- _Extracted records_
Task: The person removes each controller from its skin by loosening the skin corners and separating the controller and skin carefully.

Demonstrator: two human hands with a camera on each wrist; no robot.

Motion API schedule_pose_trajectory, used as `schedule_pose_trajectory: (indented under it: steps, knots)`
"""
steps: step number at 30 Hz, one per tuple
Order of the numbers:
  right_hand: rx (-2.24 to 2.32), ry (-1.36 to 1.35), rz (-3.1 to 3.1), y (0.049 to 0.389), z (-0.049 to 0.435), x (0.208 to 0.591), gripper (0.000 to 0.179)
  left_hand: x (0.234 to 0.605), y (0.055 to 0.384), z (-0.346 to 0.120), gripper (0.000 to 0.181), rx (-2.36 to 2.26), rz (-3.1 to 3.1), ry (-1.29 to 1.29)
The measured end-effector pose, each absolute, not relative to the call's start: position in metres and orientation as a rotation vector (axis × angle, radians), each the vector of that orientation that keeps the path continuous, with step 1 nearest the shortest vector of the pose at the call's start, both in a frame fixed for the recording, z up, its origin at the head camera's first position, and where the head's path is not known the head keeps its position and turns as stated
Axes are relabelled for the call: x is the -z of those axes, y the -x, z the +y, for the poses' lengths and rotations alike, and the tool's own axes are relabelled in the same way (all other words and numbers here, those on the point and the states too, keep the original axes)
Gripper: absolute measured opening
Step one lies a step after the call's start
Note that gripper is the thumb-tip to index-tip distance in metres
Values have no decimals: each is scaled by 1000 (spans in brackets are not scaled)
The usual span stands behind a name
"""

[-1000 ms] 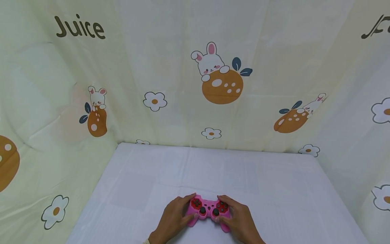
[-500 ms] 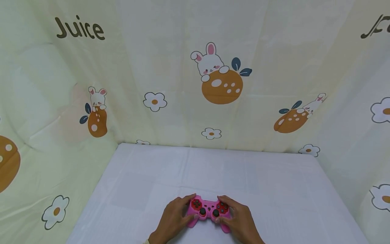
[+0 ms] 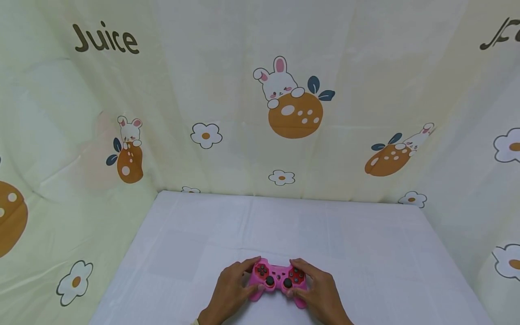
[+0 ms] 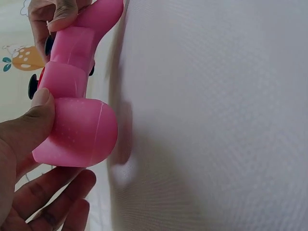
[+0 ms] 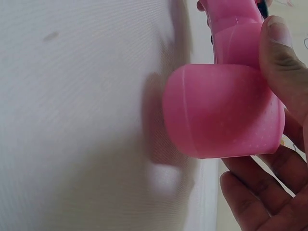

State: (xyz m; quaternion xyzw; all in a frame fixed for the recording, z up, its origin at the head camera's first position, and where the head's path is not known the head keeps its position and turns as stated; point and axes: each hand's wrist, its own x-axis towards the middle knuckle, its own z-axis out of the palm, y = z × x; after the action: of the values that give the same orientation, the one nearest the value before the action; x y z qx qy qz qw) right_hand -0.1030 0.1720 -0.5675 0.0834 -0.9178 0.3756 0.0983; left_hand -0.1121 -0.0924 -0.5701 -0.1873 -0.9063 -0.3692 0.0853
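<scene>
A pink game controller with red button areas and two black thumbsticks is held level, close over the white cloth, at the front middle of the head view. My left hand grips its left side, thumb on top beside the left stick and index finger at the far edge. The right side is gripped by my right hand in a mirrored way. In the left wrist view, the controller's rounded left handle hangs just off the cloth and casts a shadow. The right handle shows likewise in the right wrist view, the thumb pressing it from above.
A white cloth covers the table, with faint creases. Pale curtains printed with rabbits, oranges, flowers and lettering hang behind it and on both sides, meeting the table's back edge.
The controller and both hands stay almost in place, with only a tiny shift of the controller away from me. The printed curtain shifts slightly in the head view.
</scene>
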Motion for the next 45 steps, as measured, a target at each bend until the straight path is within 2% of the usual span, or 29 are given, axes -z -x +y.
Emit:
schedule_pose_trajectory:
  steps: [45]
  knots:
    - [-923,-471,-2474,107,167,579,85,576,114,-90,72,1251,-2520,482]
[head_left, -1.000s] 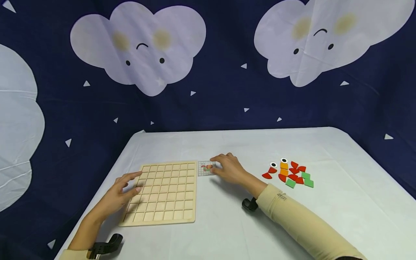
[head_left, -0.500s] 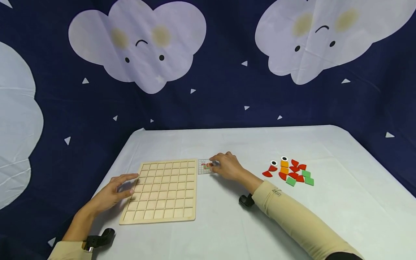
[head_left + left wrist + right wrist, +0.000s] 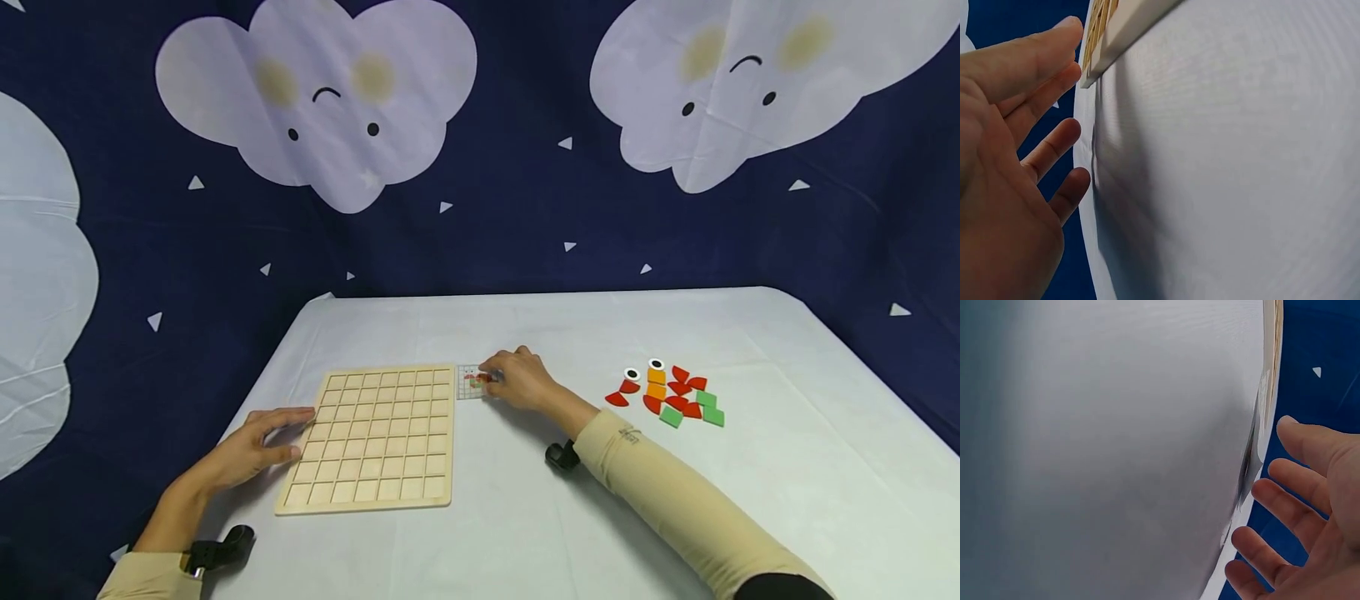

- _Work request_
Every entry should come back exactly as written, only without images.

- _Finished exercise_
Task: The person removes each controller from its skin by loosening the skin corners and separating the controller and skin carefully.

Demonstrator: two human hands with a camera on each wrist; no robot.

Motion API schedule_pose_trajectory, used as `schedule_pose_trajectory: (indented under it: steps, knots)`
"""
steps: step number at 30 Hz, one per tuple
Order of the numbers:
  right_hand: rx (-2.24 to 2.32), ry (-1.36 to 1.35), rz (-3.1 to 3.1), y (0.049 to 0.389), z (-0.049 to 0.435), x (0.208 to 0.591), gripper (0.000 to 0.179)
  left_hand: x (0.234 to 0.605), y (0.055 to 0.384), z (-0.346 to 0.120), gripper (0.000 to 0.181), rx (-2.36 to 2.26), rz (-3.1 to 3.1), ry (-1.29 to 1.29)
The measured end-effector pose, each absolute, not relative to the call's start: position in metres and orientation as a rotation vector (axis × angle, radians), each the vector of that orientation that keeps the path continuous, with step 1 nearest the shortest vector of the pose at the call's start, both in a frame fixed for the recording, z up, its origin at the head camera's first position, and where the head's path is not known the head keeps its position and turns as stated
Axes are relabelled for the call: x is the -z of those axes, y the -x, z the +y, for the poses' lengths and rotations alike, and the tool's own axes are relabelled in the same way (all other words and numbers here, those on the point and the states too, keep the original axes)
Gripper: absolute measured opening
Step one lies a step after the call's start
Note that gripper is the thumb-tip to index-tip distance in metres
Values have no decimals: each is scaled by 1000 (spans in brackets are not scaled)
The usual span stands behind a name
"""

[-1000 ms] 
[-500 ms] 
[+0 ms] 
[+0 ms] 
[+0 ms] 

State: (xyz m; quaternion xyzw; all in a frame fixed for the recording, z up, its origin at the head camera's first position, and where the head's path is not known the head keeps its position and turns as stated; point and axes: each hand's wrist, its own x-axis towards the middle knuckle, its own z-axis out of the palm, y = z × x; after the action: of the values that give the same orientation, the one nearest the value before the action; x y z qx qy qz qw) right_hand -0.1030 0.1720 -0.5675 0.0834 -0.9178 0.3756 0.0983; left_hand -0.1121 -0.0924 -0.5701 -0.1873 -0.9063 -0.3692 0.0853
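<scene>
A pink game controller with red button areas and two black thumbsticks is held level, close over the white cloth, at the front middle of the head view. My left hand grips its left side, thumb on top beside the left stick and index finger at the far edge. The right side is gripped by my right hand in a mirrored way. In the left wrist view, the controller's rounded left handle hangs just off the cloth and casts a shadow. The right handle shows likewise in the right wrist view, the thumb pressing it from above.
A white cloth covers the table, with faint creases. Pale curtains printed with rabbits, oranges, flowers and lettering hang behind it and on both sides, meeting the table's back edge.
The controller and both hands stay almost in place, with only a tiny shift of the controller away from me. The printed curtain shifts slightly in the head view.
</scene>
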Motion for the next 45 steps, as measured, a target at each bend until the straight path is within 2% of the usual span, or 29 are given, axes -z -x +y.
Emit:
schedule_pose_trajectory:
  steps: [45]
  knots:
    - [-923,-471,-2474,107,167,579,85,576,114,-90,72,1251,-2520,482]
[head_left, -1.000s] 
[head_left, -0.500s] 
[head_left + left wrist + right wrist, +0.000s] 

There is nothing more to add to the answer.